Sounds to me like the OP is over swinging on par fives. Trying too hard, so to speak. Playing the 5s differently than the 3s, and 4s due to the longer yardages involved.
I might suggest thinking of the 5s as just a longer 4. Anything to approach the 5s like the other two shorter holes as far as the mental aspect goes.
I know when I play a 5, most of the time I go with 2, or 3 easy 3 wood swings. A close wedge stroke, and 1 putt for par.
The averages posted on the 3s, and 4s suggests that the OP has a decent full swing, shorter swing, and putting game. Perhaps just taking it easy, and getting on the green in 4 on those 5s, will save a stroke. Write down a 6, instead of 7 for now, while working towards writing down a 5.

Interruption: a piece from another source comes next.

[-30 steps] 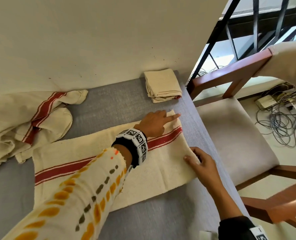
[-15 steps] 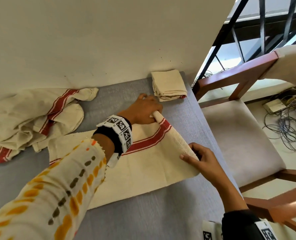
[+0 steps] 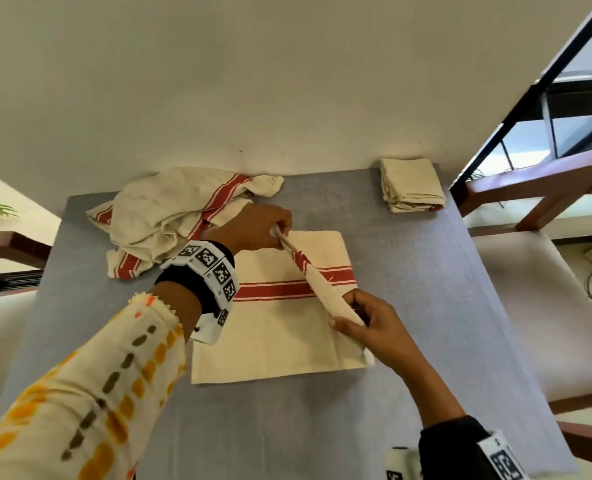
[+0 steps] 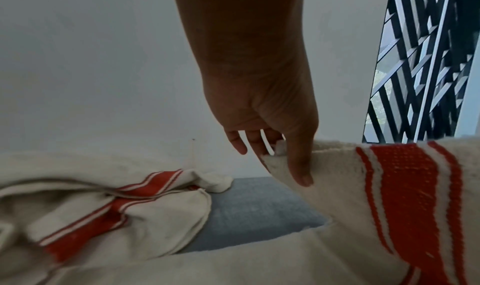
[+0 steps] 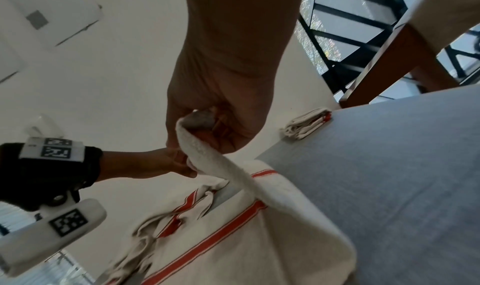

The way I play, my anti-handicap would probably be 10-15 shots higher than my handicap. Since I started playing again after getting my shoulder fixed, I've played what can only be called schizophrenic golf.
I used to have a couple lessons at the beginning of every season when I was growing up in Kentucky. That was something I learned from reading books by Jack Nicklaus, where he said he went to Jack Grout before every season to set himself up properly. It sounded like good advice back then.
Now that I live in the sunshine and can play all year long, I take an occasional lesson when I realize I'm consistently doing something wrong. I recently went to my pro over hitting so many chunked, fat shots. He fixed me pretty quickly. (My swing must have looked really ugly) Now, I realize I've bladed a lot of shot chip shots and I'm about to go talk to him again.